What do we do about information polarization in the internet age?

Started by Berkut, June 18, 2016, 10:14:50 AM

Previous topic - Next topic

Tamas

Quote from: The Brain on June 18, 2016, 10:27:23 AM
I'm not convinced it's a significant problem. In the 80s people were reading newspapers they agreed with and stayed away from the ones they disagreed with.

Yeah, this.

Jacob

Quote from: Sheilbh on June 19, 2016, 12:50:53 PM
I think the fundamental difference is the collapse in trust towards the mainstream media. So it isn't just that people are clannish and prefer an echo chamber it's that there's a growing tendency to preferring an echo chamber of actual bullshit and misinformation. There's more alternative facts than actual alternative opinions. You used to actively have to seek out the sort of conspiracy theories and nonsense that I see on people's Facebook now it's all there and perceived as more credible than the media.

I think it's a sort of post-modern media and it seems a risk to me because I think it's the sort of atmosphere encouraged by post-modern authoritarians like Putin and Erdogan. They're not pushing some absurd Pravda-ish line, they're wanting a post-truth media. It's what Russia Today does so brilliantly.

While I don't disagree with the prevalence of "alternative facts" vs "alternative opinions" I don't know if there's been a big change in the distribution. Sure, we're more aware of the global spread of alternative facts and fringe nutters can connect more easily to one another, but Pravda was Pravda before the internet and idiosyncratic Hindu or Shinto nationalist views of history (to pick a few examples) have been around prior as well.

QuoteI'm not convinced that we are actually immune to Trump, Le Pen, Corbyn, Sanders. They may not be the guys who actually win out of this but, the next round might be. I'm not convinced that the West is immune to this strand of politics.

I don't think we're immune to populism at all; to think so is pure hubris IMO. The post-WWII boom and social contract may have been a phase where we were less receptive to such trends but that's likely the result of a limited and exceptional set of circumstances - a combination of material prosperity and a reaction to the excesses of Hitler's Germany - than some sort of new era. Human nature has not particularly changed, and the dynamics of politics are not fundamentally different.
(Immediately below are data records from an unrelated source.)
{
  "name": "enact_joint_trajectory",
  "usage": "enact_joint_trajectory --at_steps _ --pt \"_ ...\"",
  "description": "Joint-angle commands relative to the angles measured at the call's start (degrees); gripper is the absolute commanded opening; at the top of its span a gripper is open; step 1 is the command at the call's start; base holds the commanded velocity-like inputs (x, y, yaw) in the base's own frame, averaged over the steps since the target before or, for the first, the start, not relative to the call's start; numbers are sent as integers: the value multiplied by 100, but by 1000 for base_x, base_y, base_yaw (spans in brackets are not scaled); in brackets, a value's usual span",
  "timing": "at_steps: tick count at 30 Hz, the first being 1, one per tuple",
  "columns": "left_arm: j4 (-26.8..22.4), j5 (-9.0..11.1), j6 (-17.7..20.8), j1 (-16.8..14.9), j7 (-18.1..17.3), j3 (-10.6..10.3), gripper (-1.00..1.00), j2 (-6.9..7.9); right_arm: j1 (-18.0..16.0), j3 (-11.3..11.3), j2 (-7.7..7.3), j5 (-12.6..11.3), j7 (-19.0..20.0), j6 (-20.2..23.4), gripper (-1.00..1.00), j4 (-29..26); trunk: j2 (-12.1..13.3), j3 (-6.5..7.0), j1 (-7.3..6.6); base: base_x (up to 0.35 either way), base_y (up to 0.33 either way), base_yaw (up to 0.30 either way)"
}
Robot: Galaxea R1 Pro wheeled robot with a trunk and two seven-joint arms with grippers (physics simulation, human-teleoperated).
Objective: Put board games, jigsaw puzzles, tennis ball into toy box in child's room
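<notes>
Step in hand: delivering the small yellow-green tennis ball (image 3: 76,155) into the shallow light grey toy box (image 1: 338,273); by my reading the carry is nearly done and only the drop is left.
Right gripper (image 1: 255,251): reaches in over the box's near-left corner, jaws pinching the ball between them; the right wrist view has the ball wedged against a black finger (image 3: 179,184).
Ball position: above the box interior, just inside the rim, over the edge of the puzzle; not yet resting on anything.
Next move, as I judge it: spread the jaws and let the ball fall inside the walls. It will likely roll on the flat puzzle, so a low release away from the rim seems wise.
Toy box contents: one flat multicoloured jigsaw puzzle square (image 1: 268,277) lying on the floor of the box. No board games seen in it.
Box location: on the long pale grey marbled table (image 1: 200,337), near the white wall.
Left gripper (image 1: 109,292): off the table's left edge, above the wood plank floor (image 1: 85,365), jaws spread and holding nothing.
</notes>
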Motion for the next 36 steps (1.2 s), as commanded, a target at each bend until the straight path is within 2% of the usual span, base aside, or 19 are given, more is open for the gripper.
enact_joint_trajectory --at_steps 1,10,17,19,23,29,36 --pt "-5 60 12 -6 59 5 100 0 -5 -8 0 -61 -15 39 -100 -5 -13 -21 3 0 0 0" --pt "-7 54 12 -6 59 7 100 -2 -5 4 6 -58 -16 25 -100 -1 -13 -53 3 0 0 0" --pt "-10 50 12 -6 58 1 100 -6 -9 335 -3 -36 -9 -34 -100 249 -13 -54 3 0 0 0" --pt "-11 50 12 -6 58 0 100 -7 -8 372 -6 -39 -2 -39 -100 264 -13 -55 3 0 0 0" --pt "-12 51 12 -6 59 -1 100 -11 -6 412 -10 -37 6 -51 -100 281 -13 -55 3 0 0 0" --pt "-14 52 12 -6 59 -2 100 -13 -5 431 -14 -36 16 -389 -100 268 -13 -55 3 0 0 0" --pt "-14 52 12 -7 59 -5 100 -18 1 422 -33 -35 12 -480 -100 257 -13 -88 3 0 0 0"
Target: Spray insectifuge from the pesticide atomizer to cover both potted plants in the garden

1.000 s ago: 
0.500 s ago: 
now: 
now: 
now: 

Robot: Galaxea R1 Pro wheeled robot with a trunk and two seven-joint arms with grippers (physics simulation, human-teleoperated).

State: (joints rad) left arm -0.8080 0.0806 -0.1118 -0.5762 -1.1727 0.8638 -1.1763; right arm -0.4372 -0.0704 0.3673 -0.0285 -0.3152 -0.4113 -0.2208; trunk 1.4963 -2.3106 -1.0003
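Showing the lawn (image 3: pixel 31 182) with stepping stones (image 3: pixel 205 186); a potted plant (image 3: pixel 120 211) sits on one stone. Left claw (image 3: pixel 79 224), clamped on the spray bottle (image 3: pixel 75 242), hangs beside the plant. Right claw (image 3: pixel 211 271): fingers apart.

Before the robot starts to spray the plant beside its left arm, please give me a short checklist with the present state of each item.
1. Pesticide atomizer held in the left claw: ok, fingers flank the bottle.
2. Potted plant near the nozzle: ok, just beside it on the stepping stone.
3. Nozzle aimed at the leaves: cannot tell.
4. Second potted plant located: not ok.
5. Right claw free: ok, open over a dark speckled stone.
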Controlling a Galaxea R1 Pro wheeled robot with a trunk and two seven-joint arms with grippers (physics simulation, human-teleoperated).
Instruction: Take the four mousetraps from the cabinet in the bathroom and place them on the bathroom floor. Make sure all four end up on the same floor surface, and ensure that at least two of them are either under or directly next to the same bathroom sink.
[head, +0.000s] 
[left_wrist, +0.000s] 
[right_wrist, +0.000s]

QuoteSure, though it is striking that Mossack Fonseca didn't go on Wikileaks (who had a big hissy fit about it) but to an investigative journalism project bankrolled by paper's around the world to avoid the sort of fuckups that have happened with Wikileaks.

For sure. My point here was that robust investigative journalism still happens. I think, too, that significant investigative journalism has always been a challenge to carry out.
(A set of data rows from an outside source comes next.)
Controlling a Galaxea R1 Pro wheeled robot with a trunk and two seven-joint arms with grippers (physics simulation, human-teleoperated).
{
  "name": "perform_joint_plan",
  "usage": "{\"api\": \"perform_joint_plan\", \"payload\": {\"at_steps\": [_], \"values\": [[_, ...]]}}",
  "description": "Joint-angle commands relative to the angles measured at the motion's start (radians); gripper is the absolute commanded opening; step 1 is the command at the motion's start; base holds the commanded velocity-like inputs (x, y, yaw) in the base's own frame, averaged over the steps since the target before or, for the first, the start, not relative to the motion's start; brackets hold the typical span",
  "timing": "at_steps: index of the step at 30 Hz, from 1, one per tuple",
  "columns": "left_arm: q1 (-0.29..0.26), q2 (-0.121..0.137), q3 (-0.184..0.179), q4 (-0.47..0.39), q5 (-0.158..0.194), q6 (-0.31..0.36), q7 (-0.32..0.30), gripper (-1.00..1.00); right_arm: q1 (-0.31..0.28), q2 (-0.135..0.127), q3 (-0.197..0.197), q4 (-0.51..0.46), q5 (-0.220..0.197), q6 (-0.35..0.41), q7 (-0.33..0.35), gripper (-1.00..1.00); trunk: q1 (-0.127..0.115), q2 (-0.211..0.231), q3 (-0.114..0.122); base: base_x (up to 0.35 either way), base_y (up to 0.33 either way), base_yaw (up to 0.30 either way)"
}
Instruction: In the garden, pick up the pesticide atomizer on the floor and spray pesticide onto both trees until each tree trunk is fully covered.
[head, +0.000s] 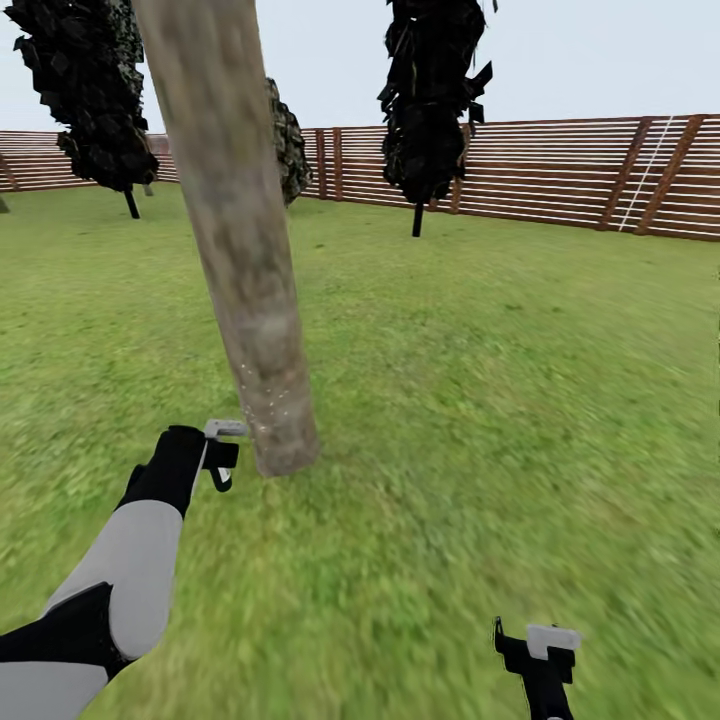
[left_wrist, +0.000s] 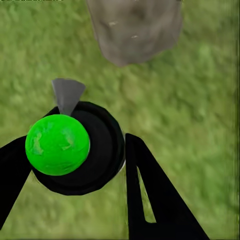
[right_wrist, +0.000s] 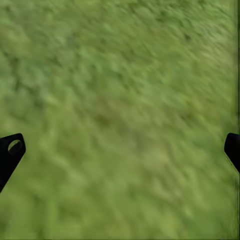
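Atomizer (left_wrist: 58, 144) body hidden under left tool (left_wrist: 75, 165); trunk (head: 235, 240) top cropped.

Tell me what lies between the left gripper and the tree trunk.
Only bare grass in the left wrist view. The left gripper holds the atomizer, its grey nozzle aimed at the tree trunk. The head view shows pale specks on the bark.

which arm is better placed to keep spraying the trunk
Left. The left gripper holds the atomizer, its nozzle aimed at the base of the trunk close ahead, where pale specks show. The right gripper is open, over bare grass.
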Motion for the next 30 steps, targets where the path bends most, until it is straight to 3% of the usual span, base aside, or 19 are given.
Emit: {"api": "perform_joint_plan", "payload": {"at_steps": [1, 14, 25, 30], "values": [[-0.001, -0.002, 0.007, -0.003, -0.01, 0.002, -0.009, -1.0, -0.001, 0.0, -0.006, 0.001, 0.011, -0.002, -0.004, 1.0, 0.0, 0.0, -0.001, 0.034, -0.273, 0.0], [-0.001, -0.005, 0.01, -0.007, -0.013, 0.004, -0.005, -1.0, -0.001, 0.001, -0.006, 0.001, 0.011, -0.002, -0.002, 1.0, 0.0, 0.0, -0.001, 0.243, -0.168, 0.003], [0.002, -0.005, 0.013, 0.004, -0.01, 0.004, -0.002, -1.0, -0.001, 0.002, -0.006, 0.001, 0.011, -0.002, -0.002, 1.0, 0.0, 0.0, -0.001, 0.056, -0.259, 0.239], [0.002, -0.005, 0.013, 0.006, -0.011, 0.004, 0.0, -1.0, -0.001, 0.002, -0.006, 0.001, 0.011, -0.002, -0.002, 1.0, 0.0, 0.0, -0.001, 0.177, -0.232, 0.045]]}}
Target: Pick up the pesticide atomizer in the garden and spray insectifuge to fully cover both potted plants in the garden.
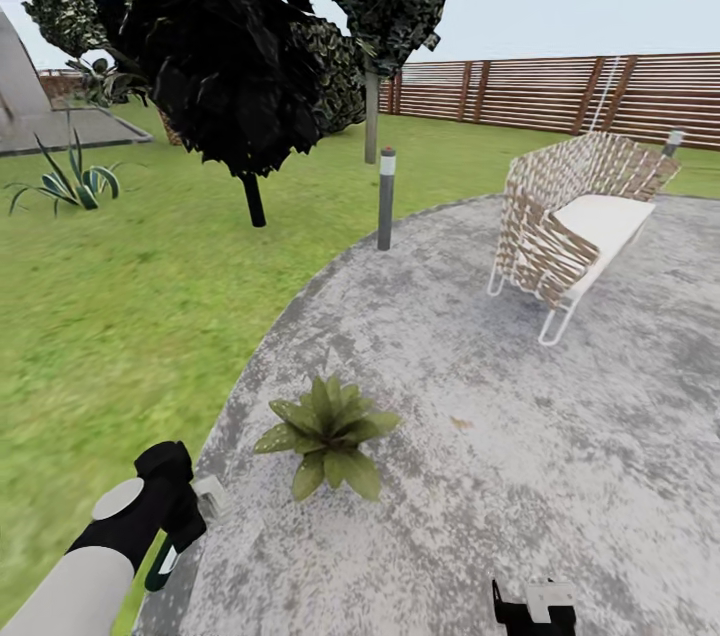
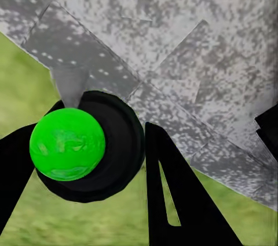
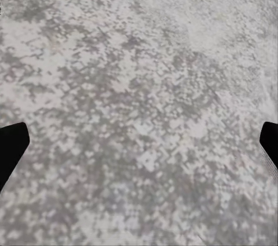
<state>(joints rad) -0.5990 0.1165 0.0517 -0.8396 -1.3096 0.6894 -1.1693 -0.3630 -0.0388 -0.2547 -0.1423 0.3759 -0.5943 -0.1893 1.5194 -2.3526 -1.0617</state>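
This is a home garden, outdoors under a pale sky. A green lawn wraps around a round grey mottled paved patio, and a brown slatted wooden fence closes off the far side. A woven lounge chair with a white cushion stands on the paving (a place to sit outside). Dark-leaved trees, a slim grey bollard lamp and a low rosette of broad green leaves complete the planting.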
QuoteIt's maybe a British bias - or coming from Liverpool in the 80s - but I've always thought corruption was most likely to happen at the most incomprehensible/unreported bits of government. So in the UK I think chances are that sort of stuff is likely to happen at local government or at EU level. I wonder about the effect of the decline of local media on local government, especially in the one party areas.

I lived in Tower Hamlets which is one of the poorest boroughs in London. The mayor was massively corrupt and actually removed for electoral fraud at the start of his second term. But there basically wasn't a local media to follow this. The national media were occasionally interested but only to the extent that there was an Islamist angle, which there vaguely was, but most of the corruption was old-school machine, patronage politics. The only reporting I remember of it was of one blogger who used to be a journalist at the local paper because lot's of it was attending council meetings and looking at budget proposals. I don't think every area can depend on having a dedicate local government blogger and I worry what can be got away with without that and without a local press.

I agree with your assessment of the nature and venues of corruption, but I'm not sure the decline of local journalism spells the end of bringing it to light. You mention the dedicated local blogger as the inheritor of that legacy, which I think is right. What I'm not sure about is why you think the dedicated local blogger is going to be much less effective than the dedicated local journalist at bringing things to light. In both cases you need someone to care first (not all local journalists do), you need an audience that cares (which follow similar dynamics in both cases IMO), and you need a venue for exposing the corruption (which exist in both cases).

I mean, maybe you're right but I'm not sure. Why are you so certain that the journalist with the local politics beat is more effective than the dedicated blogger or other activist with a social media presence?